- _Problem requirements_
Your answer should be every line below that includes the word "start".

- _Data block_
--------------------
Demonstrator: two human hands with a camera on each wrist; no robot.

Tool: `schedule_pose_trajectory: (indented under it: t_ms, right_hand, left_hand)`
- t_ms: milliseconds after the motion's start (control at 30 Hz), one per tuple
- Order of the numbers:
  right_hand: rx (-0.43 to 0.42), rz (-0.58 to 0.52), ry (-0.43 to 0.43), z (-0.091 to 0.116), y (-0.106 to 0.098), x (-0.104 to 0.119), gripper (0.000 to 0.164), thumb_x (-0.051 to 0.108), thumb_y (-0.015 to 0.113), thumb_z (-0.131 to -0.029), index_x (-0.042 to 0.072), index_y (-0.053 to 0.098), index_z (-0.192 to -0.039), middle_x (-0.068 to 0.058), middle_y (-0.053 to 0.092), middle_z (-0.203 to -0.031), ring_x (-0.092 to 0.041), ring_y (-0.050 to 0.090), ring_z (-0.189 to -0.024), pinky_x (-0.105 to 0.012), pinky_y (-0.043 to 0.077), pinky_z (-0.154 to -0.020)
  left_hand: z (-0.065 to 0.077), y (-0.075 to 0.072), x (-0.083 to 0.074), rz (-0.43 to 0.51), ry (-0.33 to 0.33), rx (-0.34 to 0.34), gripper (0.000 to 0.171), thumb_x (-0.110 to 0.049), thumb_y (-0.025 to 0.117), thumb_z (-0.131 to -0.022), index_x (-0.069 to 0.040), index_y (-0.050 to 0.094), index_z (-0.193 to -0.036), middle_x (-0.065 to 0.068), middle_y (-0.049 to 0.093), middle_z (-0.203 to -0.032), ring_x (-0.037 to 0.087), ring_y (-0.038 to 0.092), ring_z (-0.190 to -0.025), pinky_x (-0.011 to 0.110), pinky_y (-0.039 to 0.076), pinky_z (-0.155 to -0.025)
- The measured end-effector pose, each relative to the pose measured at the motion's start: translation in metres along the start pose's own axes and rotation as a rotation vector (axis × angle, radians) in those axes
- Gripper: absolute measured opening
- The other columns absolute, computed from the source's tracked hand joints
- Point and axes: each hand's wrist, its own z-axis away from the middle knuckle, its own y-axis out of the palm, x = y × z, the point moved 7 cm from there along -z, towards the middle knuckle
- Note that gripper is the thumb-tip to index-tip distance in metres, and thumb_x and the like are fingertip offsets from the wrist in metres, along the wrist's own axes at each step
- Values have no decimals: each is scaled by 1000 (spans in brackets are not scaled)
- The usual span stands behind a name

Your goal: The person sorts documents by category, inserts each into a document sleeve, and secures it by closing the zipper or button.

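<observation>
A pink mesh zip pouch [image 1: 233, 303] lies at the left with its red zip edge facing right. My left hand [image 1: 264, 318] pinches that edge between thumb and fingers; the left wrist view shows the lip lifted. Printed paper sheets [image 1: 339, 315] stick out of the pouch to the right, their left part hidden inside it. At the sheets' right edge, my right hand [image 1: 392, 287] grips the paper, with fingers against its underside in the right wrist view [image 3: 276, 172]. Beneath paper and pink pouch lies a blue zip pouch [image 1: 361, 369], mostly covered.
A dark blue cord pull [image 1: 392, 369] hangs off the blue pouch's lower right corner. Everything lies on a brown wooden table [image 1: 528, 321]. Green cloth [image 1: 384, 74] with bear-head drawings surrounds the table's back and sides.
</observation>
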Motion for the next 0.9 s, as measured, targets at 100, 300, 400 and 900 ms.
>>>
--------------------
- _Result of the task_
- t_ms: milliseconds after the motion's start (control at 30 Hz), one per tuple
- The measured end-effector pose, each relative to the pose measured at the motion's start: translation in metres along the start pose's own axes and rotation as a rotation vector (axis × angle, radians) in those axes

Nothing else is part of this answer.